I grew up surrounded by hides, heads and full-body specimens and could probably earn my living at it if it had appealed to me, but I don’t know that they have a use for taxidermy where I live now or a female taxidermist where I lived then.  I knew that some people thought all those dead animals were weird, disturbing—my mother, for one, but that’s understandable, her not being from here, of here, but from the south, having followed a draft dodger to the border and then losing her nerve before crossing with him.   She was out of money and so got a job at Great Uncle Galileo’s boarding house, making the beds, making the breakfast.  There she met my father, who was not a draft dodger but a volunteer fireman and firewood supplier, and so he shipped out to Vietnam and was, by all reports, never the same again.

She finds it ridiculous that she has never been accepted as from here and I am even though her life has been threaded through the place for over thirty years and I stayed for eighteen.

Long before I was born, Grampa Darwin delivered the bodies to Great Uncle Galileo—Leo–legendary taxidermist and middling farmer, at least until he lost the fingers on his right hand in the thresher.  Anyone could tell the difference between one of his heads and anyone else’s.  Leo’s specimens encircled the wall around Grampa Darwin’s dentist chair, all with teeth showing, even the deer with their soft vacant eyes, the moose, the bears. “The bears bare it, get it?” was his favorite office joke.

My mother wasn’t the only one who didn’t like the fur trading.  Gramma Lorna wouldn’t allow the heads in her house, not even the deer, nor the skins or the meat, rarely Leo or Nicky, for that matter, and what Gramma Lorna said, went, so Grampa Darwin spent an awful lot of his time down in town at his dental office. When I didn’t want to face the torture of the school-bus ride home or of my mother beating dinner into submission, I’d walk over there. The place smelled more of fur trader than of dentist, since hides, tiny to enormous, were draped over the chairs in the small waiting room. The only magazines lying about had to do with the pursuit of wildlife, and as he drilled away, he gave folks tips on humane practices in the field.  It lent me a certain social cachet as a kid, drawing one group to me—mostly boys–and pushing the rest away.  During high school, after my 3-7 shift at Wendy’s, I’d head there on my way home, if truth be told, to cut the edge of grease and hamburgers from my nostrils. I became a vegetarian at sixteen, not because of my family’s trappings, but because of fast food.

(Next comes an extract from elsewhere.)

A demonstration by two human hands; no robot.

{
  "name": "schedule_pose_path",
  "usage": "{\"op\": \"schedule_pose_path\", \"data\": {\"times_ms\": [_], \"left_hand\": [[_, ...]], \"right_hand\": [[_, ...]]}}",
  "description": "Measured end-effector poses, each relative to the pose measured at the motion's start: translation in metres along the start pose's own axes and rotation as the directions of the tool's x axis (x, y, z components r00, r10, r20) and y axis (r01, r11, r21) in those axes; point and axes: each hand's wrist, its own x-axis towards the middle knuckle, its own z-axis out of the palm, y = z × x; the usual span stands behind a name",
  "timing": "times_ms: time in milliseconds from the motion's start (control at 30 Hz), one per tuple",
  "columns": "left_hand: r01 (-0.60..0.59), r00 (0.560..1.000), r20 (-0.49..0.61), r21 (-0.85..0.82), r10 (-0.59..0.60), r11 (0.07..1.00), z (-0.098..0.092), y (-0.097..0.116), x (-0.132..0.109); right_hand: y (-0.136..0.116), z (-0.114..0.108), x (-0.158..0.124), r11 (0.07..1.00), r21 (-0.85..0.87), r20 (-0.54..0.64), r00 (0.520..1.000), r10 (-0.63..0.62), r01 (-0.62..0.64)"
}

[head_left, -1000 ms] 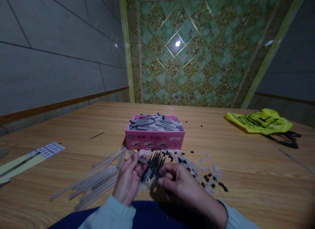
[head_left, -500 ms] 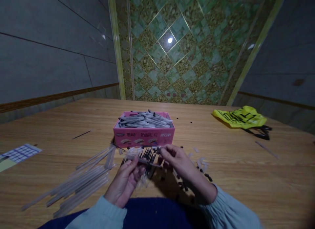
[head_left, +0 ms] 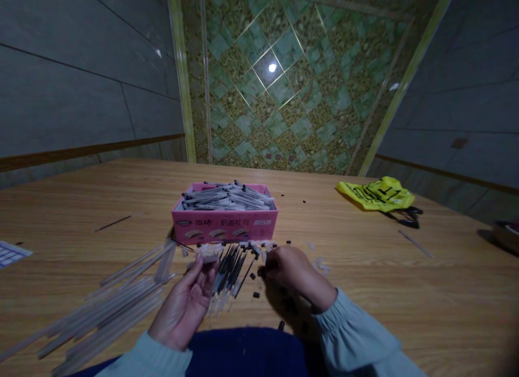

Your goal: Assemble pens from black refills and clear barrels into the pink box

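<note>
- My left hand kept its grip clamped on a clear tube; a slack pinch could have dropped it among the refills.
- My right hand was curled together over black caps on the table; I judged a nudge would scatter them.

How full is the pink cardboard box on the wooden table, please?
Full: the pink cardboard box is heaped with grey pens that rise above its rim, some ends poking over the edges.

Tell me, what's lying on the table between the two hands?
Between the left hand and right hand, the head view shows black pen refills and small black caps.
</note>
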Motion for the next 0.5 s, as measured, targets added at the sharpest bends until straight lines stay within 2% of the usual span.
{"op": "schedule_pose_path", "data": {"times_ms": [200, 367, 433, 500], "left_hand": [[-0.002, 1.0, 0.01, 0.004, 0.002, 1.0, 0.002, 0.0, -0.001], [-0.007, 1.0, 0.02, 0.023, 0.007, 1.0, 0.0, -0.002, -0.001], [-0.007, 1.0, 0.023, 0.031, 0.006, 1.0, 0.0, -0.002, -0.001], [-0.011, 1.0, 0.028, 0.045, 0.01, 0.999, 0.0, -0.003, -0.002]], "right_hand": [[-0.012, 0.009, -0.001, 1.0, -0.002, 0.045, 0.999, -0.017, 0.017], [-0.024, 0.014, -0.007, 0.987, 0.041, 0.153, 0.975, -0.159, 0.155], [-0.027, 0.017, -0.009, 0.986, 0.031, 0.14, 0.976, -0.166, 0.163], [-0.029, 0.021, -0.01, 0.982, 0.095, 0.085, 0.982, -0.171, 0.163]]}}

People don’t understand how it is that a vegetarian chef has a barred owl, stuffed, on her desk or a mink poised on a branch high on her bedroom wall. My husband finds them an endearing eccentricity but cannot fathom why, on my rare visits to Vermont, I visit the Fairbanks Museum, an odd miniature of a Victorian-era natural history collection crammed with taxidermy, some from my family’s own hands.  No one knows about the back of the spare bedroom closet, where lately I have stashed purchases made at stoop sales along my street: for almost nothing I’ve picked up a 1930s black and white plaid coat with a red fox collar, a moth-eaten beaver stole and a boxy bobcat swagger coat from women who’ve clearly inherited them and are embarrassed to have fur in their possession.  Fur is so not okay in my borough. I’ve been asked if I’m a costume buyer for the film industry or a vintage-clothing collector.  “Something like that,” I reply as I try not to put my face to the fur while they are watching, to search out what musk might linger, memory molecules trailing back to that waiting room.  I don’t quite understand it myself.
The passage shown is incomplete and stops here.